Capital and human resources, but even more importantly, the understanding of your market and its drivers. Irrespective of whether the market is public or commercial, and for every new segment of the market one wishes to address, one also needs to understand the gaps experienced by all stakeholders including the final beneficiaries with the current product/service/solution. The main difference being that at this 2019 EVPA Annual Conference session we were mainly looking at scaling from the point of view of how many lives will be changed for the better as a result – not whether the social purpose organisation as such necessarily grew. And for impact to be broad, deep and sustainable, it will entail systemic change.

Scaling can take many different forms as our three table hosts outlined with their case studies – Rob Shelton from Miller Center for Social Entrepreneurship in California outlined how Hippocampus, an early childhood education enterprise in India, had benefitted from their Accelerator programme to take the model into a different Indian state, and into Mexico – changing both business model, leadership and organization to achieve the latter.
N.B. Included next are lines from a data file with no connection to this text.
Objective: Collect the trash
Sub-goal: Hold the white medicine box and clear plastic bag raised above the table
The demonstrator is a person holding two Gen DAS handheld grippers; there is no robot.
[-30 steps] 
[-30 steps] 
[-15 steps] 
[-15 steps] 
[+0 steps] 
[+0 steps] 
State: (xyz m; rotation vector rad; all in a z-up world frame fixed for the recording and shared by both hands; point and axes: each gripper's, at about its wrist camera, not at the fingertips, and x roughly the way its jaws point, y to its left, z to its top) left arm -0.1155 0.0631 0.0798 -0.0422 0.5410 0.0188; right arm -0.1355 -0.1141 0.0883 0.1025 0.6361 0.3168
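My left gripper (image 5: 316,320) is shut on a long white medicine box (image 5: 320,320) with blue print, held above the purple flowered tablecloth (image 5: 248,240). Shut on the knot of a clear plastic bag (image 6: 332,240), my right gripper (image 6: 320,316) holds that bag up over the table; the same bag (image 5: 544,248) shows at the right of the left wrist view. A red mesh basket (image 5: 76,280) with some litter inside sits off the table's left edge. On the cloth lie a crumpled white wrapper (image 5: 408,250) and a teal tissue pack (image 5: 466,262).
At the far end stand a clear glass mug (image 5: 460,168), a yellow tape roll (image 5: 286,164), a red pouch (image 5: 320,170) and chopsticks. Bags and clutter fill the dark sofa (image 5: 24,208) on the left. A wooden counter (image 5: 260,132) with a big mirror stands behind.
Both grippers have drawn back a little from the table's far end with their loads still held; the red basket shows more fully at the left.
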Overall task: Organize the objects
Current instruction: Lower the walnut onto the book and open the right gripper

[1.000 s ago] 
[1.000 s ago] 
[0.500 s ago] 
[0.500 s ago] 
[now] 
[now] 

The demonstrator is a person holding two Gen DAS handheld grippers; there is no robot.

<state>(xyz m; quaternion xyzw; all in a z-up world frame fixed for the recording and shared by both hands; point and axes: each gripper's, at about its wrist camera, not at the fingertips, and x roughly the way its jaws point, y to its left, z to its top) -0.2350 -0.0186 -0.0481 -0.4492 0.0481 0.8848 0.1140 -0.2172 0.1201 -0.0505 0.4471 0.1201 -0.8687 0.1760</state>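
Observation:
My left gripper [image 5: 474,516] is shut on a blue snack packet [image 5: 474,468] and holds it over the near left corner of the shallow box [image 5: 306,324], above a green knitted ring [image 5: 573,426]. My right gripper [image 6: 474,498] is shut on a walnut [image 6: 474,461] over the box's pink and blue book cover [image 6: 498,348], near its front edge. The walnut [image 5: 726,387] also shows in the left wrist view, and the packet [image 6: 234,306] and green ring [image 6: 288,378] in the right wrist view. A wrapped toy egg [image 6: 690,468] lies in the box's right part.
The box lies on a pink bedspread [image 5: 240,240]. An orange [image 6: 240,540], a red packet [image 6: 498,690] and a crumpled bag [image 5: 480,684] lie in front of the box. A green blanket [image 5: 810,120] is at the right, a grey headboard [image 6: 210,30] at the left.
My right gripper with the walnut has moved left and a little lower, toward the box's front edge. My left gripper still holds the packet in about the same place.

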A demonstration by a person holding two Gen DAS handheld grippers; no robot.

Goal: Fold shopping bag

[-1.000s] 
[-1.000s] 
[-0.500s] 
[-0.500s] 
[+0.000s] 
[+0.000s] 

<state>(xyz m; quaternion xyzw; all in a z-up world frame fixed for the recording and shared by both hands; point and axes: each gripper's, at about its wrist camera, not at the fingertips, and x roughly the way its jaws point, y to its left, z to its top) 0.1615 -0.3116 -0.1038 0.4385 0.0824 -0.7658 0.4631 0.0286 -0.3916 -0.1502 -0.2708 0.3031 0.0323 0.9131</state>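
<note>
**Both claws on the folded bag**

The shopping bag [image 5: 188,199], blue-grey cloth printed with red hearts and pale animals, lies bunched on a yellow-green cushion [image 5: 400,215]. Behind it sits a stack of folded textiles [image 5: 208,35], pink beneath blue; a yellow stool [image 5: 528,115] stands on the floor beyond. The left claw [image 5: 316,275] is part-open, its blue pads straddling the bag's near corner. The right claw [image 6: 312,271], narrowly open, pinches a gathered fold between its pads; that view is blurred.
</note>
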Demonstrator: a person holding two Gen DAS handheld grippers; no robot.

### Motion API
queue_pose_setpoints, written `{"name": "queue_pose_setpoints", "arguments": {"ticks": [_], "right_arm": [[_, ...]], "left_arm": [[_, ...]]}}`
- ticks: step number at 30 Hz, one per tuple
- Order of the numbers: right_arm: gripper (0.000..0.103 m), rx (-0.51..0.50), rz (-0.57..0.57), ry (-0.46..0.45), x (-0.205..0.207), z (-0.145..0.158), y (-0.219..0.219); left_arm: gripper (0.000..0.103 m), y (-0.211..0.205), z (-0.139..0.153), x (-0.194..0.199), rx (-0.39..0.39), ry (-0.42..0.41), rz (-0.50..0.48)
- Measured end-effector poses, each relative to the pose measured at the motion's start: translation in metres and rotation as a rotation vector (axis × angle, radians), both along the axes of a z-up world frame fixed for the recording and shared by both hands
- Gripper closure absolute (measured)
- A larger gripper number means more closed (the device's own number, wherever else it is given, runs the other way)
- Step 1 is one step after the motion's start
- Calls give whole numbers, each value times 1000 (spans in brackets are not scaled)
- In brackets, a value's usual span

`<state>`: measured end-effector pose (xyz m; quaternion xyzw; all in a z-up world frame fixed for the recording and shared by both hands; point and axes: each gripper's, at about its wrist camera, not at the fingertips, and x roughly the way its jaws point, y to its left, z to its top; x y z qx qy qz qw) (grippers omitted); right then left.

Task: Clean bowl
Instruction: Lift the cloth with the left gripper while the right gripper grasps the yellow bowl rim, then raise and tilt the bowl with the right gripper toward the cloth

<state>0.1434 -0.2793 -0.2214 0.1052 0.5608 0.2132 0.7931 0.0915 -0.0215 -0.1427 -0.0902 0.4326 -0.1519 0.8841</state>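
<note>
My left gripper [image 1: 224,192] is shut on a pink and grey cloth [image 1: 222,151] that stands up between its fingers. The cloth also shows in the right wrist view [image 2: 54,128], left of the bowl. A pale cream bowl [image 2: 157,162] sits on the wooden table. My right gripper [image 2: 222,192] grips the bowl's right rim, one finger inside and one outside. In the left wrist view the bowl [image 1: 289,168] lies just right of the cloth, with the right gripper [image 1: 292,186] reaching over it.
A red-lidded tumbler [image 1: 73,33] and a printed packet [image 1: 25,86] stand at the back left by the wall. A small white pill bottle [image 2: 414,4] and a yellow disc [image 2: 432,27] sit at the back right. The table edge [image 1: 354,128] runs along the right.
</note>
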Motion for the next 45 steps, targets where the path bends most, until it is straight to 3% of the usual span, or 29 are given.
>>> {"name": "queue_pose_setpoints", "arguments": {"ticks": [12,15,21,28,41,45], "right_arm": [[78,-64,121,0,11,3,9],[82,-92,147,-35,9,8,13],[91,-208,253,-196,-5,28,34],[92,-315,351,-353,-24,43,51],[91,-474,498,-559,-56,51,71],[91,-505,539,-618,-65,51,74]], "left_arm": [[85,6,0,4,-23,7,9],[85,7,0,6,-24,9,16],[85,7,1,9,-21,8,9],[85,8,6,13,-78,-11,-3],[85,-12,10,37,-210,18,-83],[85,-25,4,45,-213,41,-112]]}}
Jochen Herdrich, of impact fund manager Bon Venture, discussed the challenges (funding, networks, communication, different legal and welfare structures) of entering new geographical markets. This even where their portfolio investment, AfB, had a unique and proven business model in Germany, taking over discarded IT hardware, mainly from companies, which is then subjected to certified data deletion, refurbishing and marketed to second hand customers. By employing people with disabilities, AfB reduces the negative impact on the climate from new production as well as disposal (often through burning) of electronics, and creates a positive impact for individuals who rarely find suitable jobs in the primary labour market.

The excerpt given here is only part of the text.